▶ _TASK DETAILS_:
Your copy of the data should match it exactly, except that the pictures are gone.

§ §

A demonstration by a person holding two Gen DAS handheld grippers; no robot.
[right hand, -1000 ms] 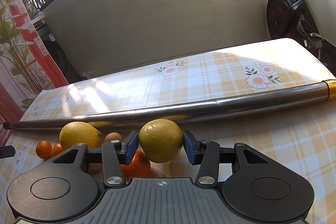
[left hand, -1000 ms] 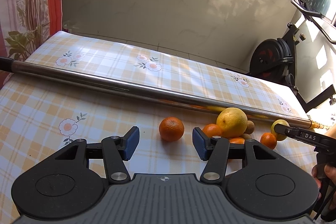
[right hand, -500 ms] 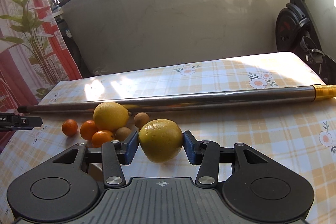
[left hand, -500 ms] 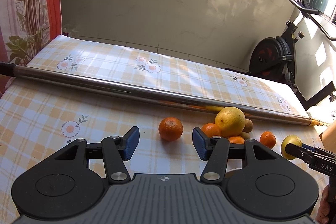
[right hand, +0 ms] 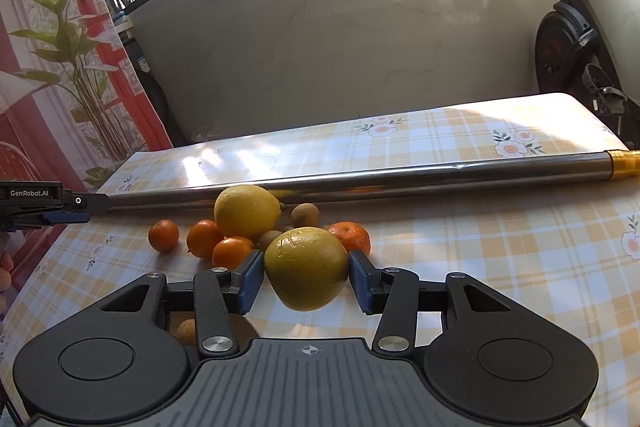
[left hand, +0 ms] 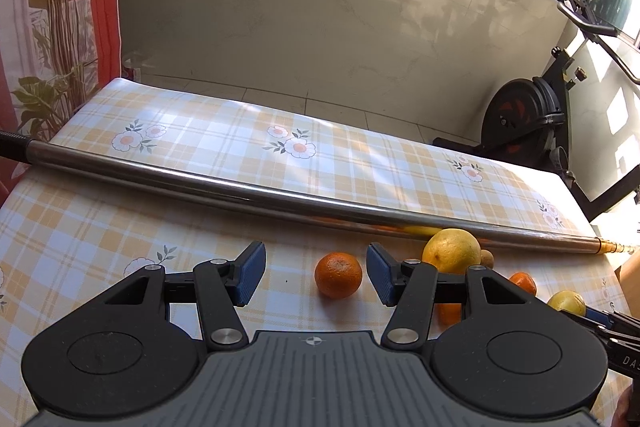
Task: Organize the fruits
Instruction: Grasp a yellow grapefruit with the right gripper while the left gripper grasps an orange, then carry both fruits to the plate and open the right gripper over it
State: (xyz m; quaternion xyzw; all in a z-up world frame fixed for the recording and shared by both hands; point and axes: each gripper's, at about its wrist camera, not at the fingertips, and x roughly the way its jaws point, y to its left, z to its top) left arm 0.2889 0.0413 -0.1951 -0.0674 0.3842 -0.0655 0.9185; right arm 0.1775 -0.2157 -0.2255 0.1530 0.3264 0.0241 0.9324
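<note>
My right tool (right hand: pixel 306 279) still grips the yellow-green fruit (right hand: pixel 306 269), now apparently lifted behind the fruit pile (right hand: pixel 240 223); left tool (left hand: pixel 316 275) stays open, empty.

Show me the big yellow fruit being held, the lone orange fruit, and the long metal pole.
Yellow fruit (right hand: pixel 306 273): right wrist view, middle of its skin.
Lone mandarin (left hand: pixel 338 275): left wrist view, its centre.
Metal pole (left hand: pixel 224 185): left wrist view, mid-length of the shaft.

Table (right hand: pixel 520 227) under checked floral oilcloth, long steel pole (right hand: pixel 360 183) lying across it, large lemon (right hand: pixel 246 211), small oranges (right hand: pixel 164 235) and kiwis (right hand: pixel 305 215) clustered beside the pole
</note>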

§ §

▶ _OUTPUT FOR THIS TASK_:
A demonstration by a person holding two Gen DAS handheld grippers; no robot.
[right hand, -1000 ms] 
[left hand, -1000 ms] 
[right hand, -500 ms] 
[left hand, -500 ms] 
[right hand, +0 ms] 
[left hand, +0 ms] 
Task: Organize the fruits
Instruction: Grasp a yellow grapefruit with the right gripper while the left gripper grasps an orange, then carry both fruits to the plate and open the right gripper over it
State: (xyz m; quaternion xyzw; all in a z-up world frame fixed for the recording and shared by both hands; point and axes: each gripper's, at about its wrist camera, not at the fingertips, and x roughly the way its jaws point, y to its left, z to its top) left arm 0.2889 0.0413 -0.1951 -0.0674 0.3842 -0.0655 0.9185; right arm 0.1775 -0.2157 -0.2255 0.1530 0.3264 0.0241 0.9324
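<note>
My right tool (right hand: pixel 306 279) still grips the yellow-green fruit (right hand: pixel 306 269), now apparently lifted behind the fruit pile (right hand: pixel 240 223); left tool (left hand: pixel 316 275) stays open, empty.

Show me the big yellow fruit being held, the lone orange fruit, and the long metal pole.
Yellow fruit (right hand: pixel 306 273): right wrist view, middle of its skin.
Lone mandarin (left hand: pixel 338 275): left wrist view, its centre.
Metal pole (left hand: pixel 224 185): left wrist view, mid-length of the shaft.

Table (right hand: pixel 520 227) under checked floral oilcloth, long steel pole (right hand: pixel 360 183) lying across it, large lemon (right hand: pixel 246 211), small oranges (right hand: pixel 164 235) and kiwis (right hand: pixel 305 215) clustered beside the pole
</note>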

The answer requires no further additions.